Değerli okurlarım,
Bu yazıyı size sadece bir avukat olarak değil, Sakarya’da yaşayan bir hemşehriniz olarak da
kaleme alıyorum. Son aylarda yaşadığımız iki büyük tehlikeye dikkat çekmek istiyorum bu hafta:
Azalan su kaynaklarımız ve artan orman yangınları.
"Akan bir ırmaktan abdest aldığında bile suyu israf etme" diyor peygamberimiz, "kıyamet kopuyor
olsa dahi elindeki fidanı dik" diyor. Anlayana bu iki söz yeter aslında.
Su Hayattır, İhmal Edilemez
Yağışsız geçen mevsimler nedeniyle sapanca gölümüzün su seviyesi gözle görülür şekilde düştü.
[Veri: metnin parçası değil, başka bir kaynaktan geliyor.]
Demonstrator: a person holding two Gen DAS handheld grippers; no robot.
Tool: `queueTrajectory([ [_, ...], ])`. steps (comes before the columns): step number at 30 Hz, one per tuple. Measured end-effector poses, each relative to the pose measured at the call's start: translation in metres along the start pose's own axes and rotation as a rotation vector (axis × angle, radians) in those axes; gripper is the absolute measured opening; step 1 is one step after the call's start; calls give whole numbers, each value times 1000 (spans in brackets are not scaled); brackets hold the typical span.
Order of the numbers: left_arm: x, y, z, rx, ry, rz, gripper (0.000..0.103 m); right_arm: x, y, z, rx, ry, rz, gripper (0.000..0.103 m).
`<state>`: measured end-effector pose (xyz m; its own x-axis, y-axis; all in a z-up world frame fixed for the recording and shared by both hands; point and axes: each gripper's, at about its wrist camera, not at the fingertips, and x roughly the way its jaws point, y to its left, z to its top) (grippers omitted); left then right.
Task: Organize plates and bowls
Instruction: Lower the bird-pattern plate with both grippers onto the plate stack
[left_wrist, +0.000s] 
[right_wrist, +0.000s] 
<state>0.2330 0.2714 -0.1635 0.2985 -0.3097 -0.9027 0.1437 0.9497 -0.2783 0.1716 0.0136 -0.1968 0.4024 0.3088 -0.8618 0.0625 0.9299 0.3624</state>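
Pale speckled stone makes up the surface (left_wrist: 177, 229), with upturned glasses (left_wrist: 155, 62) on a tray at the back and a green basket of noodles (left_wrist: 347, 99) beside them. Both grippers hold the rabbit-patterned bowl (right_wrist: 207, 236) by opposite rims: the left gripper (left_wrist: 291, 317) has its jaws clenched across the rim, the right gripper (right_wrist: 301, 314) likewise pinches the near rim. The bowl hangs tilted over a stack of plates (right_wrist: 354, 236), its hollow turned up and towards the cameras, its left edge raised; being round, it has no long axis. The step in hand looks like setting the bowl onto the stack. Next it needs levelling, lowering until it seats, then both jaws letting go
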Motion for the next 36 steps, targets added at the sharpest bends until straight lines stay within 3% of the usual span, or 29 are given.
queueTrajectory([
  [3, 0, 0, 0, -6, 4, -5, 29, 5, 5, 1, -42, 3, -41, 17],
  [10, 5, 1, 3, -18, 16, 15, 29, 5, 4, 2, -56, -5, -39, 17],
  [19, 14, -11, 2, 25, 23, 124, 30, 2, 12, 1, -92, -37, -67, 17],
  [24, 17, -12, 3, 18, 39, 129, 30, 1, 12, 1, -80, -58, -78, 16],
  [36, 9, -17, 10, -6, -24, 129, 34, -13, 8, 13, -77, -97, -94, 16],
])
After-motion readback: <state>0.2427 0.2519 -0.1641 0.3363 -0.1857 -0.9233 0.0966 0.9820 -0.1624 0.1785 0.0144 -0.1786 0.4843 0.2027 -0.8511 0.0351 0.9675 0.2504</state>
Bu göl sadece doğanın bir parçası değil; Sakarya’nın içme suyu ihtiyacının ana kaynağı.
Anayasa’nın 56. maddesi bize der ki: “Herkes, sağlıklı ve dengeli bir çevrede yaşama hakkına
sahiptir.” Devlet ve vatandaş, çevreyi korumakla yükümlüdür. Su kaynaklarımızın azalması sadece
bugünün değil, yarının da meselesidir. Bu konuda yerel yönetimlerin aldığı önlemleri desteklemek,
kaçak su kullanımıyla mücadele etmek ve israfı önlemek hepimizin sorumluluğudur.
Orman Yangınları: Bir Kıvılcımın Bedeli
Son haftalarda bölgemizde ve ülke genelinde çok sayıda orman yangını yaşandı. Ormanlar, tıpkı su
gibi, gelecek nesillere kalacak olan mirasımızdır. 6831 sayılı Orman Kanunu’nun 110. Maddesinin
3. Fıkrası taksirle orman yakma fiili için 3 yıldan 10 yıla kadar, 4. Fıkrası ise kasten orman yakma
fiili için 10 yıldan az olmamak üzere hapis cezası öngörmektedir. Ancak unutmayalım ki, ceza
yasaları ancak suç işlendiğinde devreye girer. Daha önemli olan ise önleyici tedbirlerdir:
Ormanlık alanlarda ateş yakmamak,
Piknik sonrası ateşi tamamen söndürmek,
Sigara izmaritini doğaya atmamak,
Şüpheli durumları 112’ye bildirmek.
Hukuki ve Vicdani Sorumluluk
Hem su hem orman, kamu malı niteliğindedir. Kamu mallarına zarar vermek sadece ahlaki bir
sorun değil, aynı zamanda bir suçtur. Orman yangınına sebep olanlar veya su kaynaklarını
kirletenler, Türk Ceza Kanunu’na göre hapis cezası ile karşı karşıya kalır. Ayrıca uğranılan zararın
tazmini için aleyhlerine tazminat davaları da açılabilir.
Su ve orman, Sakarya’nın nefesi ve can damarıdır. Bugün atacağımız küçük bir adım, yarın
çocuklarımıza bırakacağımız en büyük miras olacaktır.
Doğaya verilen zarar, hukukun en zor onardığı zarardır. Çünkü artık giden geri gelmeyecektir.